Post by Aurora Graves on Nov 6, 2016 15:32:26 GMT -5
A Rocky Beach
Tahiti – French Polynesia
Thursday, November 3, 2016
The roar of the waves filled the air, churning up a thick mist as they crashed against the rocky coastline. Aurora stood barefoot at the water’s edge, clad in a red swimsuit that peeked through a pair of beige crocheted shorts, as water flowed gently over her red painted toes. The new Mrs. Graves looked outward at the ocean as it stretched off into the horizon, a dreamy look in her eyes as she stood with her arms crossed. Her husband sat on a rock nearby, a camera hanging from a strap around his neck.
Aurora: It’s just so beautiful here... do we have to fly back to Vegas tomorrow?

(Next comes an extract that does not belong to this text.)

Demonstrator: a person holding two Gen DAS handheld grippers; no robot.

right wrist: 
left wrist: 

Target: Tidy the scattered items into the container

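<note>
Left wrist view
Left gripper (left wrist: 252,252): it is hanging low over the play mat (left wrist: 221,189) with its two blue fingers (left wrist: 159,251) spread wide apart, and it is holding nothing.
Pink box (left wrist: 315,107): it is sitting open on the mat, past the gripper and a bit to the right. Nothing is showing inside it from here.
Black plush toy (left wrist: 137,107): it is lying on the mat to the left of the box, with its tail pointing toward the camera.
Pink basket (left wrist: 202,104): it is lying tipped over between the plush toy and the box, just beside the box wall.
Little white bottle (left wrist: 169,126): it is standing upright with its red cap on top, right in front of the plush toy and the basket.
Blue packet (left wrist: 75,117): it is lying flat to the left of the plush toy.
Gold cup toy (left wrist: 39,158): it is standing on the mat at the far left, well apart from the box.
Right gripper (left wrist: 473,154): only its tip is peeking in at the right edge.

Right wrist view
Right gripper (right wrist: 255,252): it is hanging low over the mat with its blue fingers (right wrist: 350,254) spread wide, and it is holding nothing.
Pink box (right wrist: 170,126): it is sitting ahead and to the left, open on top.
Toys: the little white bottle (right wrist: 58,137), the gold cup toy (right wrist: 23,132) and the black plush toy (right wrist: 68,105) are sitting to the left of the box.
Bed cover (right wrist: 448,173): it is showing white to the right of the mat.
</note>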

Damon: I know how much you love it here, Harley. But, we do have to get to Colorado this weekend. And I’d like to spend at least one night with my wife in our own bed before we have to hit the road again.
“My wife.”
Hearing those words coming out of Damon’s mouth was something that Aurora was still becoming accustomed to. Nevertheless, hearing them put a smile on her face that she couldn’t hide, even if she wanted to.
Aurora: Say that again...
Damon got up from his rocky perch, wading through the ankle-deep water to stand in front of Aurora. He cupped her face in his hands; she could feel the cold metal of his wedding ring as the black tungsten carbide band came in contact with her skin. With a loving smile, he pulled her into a long, but tender kiss. For that moment, time froze for her, starting up only when he broke off the kiss to speak.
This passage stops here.